Теперь женщина смотрелась в зеркало, распуская узел и принимаясь расчесывать свои длинные волосы. Суровые черты ее лица смягчились, а глаза сузились, словно она снова видела перед собой мою мать.
– Входя в комнату, я нервничала, все же мне очень хотелось увидеть ее. Я никогда раньше не видела дворян, а тем более – саму будущую королеву самого могущественного королевства на земле. Но вместо царственной женщины в драгоценностях и короне я обнаружила лишь девушку моложе себя, измученную дорогой и напуганную до ужаса. Конечно, она не говорила этого вслух и натянуто улыбалась, но я видела отчаяние в ее глазах и то, насколько крепко были сплетены ее пальцы на коленях. Она поблагодарила меня за молоко, и я уж подумала, не сказать ли мне ей что-нибудь ободряющее или веселое или даже протянуть руку и потрепать ее по плечу. Я стояла так очень долго, а она – все это время выжидающе смотрела на меня, словно желая, чтобы я осталась с ней, но я не стала переступать границы дозволенного, и в конце концов просто сделала реверанс и вышла.

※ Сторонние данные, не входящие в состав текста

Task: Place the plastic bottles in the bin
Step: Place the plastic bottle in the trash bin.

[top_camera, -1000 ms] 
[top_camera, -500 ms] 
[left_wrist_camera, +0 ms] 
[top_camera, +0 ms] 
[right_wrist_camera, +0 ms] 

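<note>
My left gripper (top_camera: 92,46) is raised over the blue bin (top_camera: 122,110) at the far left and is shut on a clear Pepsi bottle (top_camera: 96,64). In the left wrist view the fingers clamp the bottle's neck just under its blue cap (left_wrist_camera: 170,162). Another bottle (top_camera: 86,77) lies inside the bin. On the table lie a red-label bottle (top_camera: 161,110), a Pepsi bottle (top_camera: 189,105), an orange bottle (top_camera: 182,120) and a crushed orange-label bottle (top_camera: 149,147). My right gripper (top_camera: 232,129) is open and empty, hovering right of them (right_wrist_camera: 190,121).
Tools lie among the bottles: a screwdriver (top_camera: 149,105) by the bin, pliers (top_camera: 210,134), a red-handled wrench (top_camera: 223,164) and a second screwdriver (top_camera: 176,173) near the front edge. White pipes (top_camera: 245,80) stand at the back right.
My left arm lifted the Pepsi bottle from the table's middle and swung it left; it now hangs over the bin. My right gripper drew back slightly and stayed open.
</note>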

Мадам Рэтбоун в задумчивости поджала губы, а потом повернулась к шкафу и достала из него короткий меховой плащ. Она накинула его мне на плечи.
– Я старалась не вспоминать об этом, но тот короткий разговор преследовал меня еще очень долгое время после того, как она уехала. Я придумала дюжину вещей, которые могла бы сказать ей, но не сказала. Простых, которые вполне могли бы облегчить ее путь. И тех, каких я бы хотела, чтобы кто-нибудь сказал мне. Но тот день и тот шанс уже упущены, и я не могу их вернуть. Так что я поклялась, что больше никогда не стану беспокоиться о том, переступаю ли я границы дозволенного, и не позволю невысказанным словам мучить меня.
По иронии судьбы, именно это меня и грызло – слова, которые моя мать так и не сказала мне. Все то, что она скрывала от меня. То, что могло бы облегчить мой путь. И когда я вернусь в Морриган, так или иначе, между нами больше никогда не будет недосказанных слов.